In a recent study from the University of Michigan, researchers found critically ill COVID-19 patients who received a single dose of this drug were 45% less likely to die overall.

In addition, these patients were more likely to be out of the hospital or off a ventilator one month after treatment.

The findings suggest a benefit from timely and targeted efforts to calm the “cytokine storm” caused by the immune system’s overreaction to the coronavirus.

The study is published in Clinical Infectious Diseases.
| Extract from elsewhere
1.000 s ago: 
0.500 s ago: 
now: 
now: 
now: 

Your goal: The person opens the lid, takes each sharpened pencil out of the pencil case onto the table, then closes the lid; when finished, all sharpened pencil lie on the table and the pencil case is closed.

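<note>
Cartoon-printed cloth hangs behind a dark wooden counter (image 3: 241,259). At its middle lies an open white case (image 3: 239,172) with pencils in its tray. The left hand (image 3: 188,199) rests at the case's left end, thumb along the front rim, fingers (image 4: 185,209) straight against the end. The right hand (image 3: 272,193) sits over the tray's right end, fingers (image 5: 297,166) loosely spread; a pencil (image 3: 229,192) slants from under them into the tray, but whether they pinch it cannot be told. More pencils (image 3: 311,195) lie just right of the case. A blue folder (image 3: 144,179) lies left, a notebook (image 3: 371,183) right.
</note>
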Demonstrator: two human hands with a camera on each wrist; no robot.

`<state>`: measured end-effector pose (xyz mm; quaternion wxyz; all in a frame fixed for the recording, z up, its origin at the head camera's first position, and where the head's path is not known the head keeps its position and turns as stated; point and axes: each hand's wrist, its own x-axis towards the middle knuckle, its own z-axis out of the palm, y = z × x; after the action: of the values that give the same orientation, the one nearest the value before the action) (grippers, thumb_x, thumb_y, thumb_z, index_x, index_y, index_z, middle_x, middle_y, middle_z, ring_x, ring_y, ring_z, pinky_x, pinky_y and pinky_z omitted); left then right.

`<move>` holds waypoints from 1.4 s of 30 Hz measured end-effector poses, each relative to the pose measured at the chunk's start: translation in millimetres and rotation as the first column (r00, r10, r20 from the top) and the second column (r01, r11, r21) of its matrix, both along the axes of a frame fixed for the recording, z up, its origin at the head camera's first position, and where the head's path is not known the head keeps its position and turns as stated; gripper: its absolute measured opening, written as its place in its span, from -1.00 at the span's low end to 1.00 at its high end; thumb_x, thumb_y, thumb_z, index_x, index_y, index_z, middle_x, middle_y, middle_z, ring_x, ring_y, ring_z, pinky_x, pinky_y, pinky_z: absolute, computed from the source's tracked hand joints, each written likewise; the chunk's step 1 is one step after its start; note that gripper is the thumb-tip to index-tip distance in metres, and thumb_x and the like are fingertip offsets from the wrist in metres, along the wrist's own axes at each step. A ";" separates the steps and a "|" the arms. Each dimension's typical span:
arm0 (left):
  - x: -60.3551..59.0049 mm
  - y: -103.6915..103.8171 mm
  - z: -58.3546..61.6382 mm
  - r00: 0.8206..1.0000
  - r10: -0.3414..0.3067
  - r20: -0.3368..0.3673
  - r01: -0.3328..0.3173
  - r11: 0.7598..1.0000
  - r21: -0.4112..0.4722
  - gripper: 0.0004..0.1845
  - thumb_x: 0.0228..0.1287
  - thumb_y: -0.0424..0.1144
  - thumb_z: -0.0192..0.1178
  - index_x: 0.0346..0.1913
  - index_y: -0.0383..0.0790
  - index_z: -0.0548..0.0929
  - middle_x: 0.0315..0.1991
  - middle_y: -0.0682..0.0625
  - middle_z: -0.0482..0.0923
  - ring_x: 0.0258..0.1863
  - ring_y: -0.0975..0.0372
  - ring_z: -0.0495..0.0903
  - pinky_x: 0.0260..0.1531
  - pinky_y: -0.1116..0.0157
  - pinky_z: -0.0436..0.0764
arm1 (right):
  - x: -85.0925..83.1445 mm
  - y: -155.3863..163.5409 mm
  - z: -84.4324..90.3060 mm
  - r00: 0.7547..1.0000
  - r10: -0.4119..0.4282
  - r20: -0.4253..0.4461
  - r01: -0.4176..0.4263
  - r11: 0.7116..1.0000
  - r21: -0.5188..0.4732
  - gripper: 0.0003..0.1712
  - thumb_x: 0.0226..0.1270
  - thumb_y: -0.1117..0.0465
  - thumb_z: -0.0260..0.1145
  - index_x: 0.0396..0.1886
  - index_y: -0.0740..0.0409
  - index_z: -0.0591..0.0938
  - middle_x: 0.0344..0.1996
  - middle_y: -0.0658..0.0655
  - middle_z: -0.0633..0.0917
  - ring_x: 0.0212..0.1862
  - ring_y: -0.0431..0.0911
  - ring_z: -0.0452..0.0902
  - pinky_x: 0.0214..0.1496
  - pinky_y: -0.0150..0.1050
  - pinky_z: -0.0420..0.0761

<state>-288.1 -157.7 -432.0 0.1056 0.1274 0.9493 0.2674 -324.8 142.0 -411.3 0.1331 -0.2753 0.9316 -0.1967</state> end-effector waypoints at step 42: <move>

One author is Emily Somers, Ph.D., Sc.M., an epidemiologist.

The team based their conclusions on a thorough look back at data from 154 critically ill patients during the first six weeks of the pandemic’s arrival in Michigan.

During that time, when little was known about what would help COVID-19 patients on ventilators, about half of the studied patients received tocilizumab and half did not.

Most received it within the 24-hour period surrounding their intubation.

The majority of the patients were transferred to U-M from Detroit-area hospitals after diagnosis with COVID-19, and those who received tocilizumab were less likely overall to have been transferred while already on a ventilator.

By the end of the 28-day period, after patients went on a ventilator, 18% of those who received tocilizumab had died, compared with 36% of those who had not.

When adjusted for health characteristics, this represents a 45% reduction in mortality.

Of those still in the hospital at the end of the study period, 82% of the tocilizumab patients had come off the ventilator, compared with 53% of those who didn’t receive the drug.

In all, 54% of the tocilizumab patients developed a secondary infection, mostly ventilator-associated pneumonia; 26% of those who didn’t receive tocilizumab developed such infections.

Such “superinfections” usually reduce the chance of survival for COVID-19 patients.

The ASP group developed treatment guidelines provided to Michigan Medicine physicians in mid-March that identified tocilizumab as a potentially beneficial therapy for the most severely ill COVID-19 patients.

Those guidelines also pointed out its risks and the lack of evidence for its use in COVID-19 and recommended a dose of 8 milligrams per kilogram.

This led some physicians to choose to use it, while others did not – setting the stage inadvertently for a natural comparison.

The team says further studies of tocilizumab, which is more targeted than dexamethasone in addressing the hyperinflammatory process, could include combining these agents or comparing them head-to-head.

They note that a single dose of tocilizumab is roughly 100 times more expensive than a course of dexamethasone.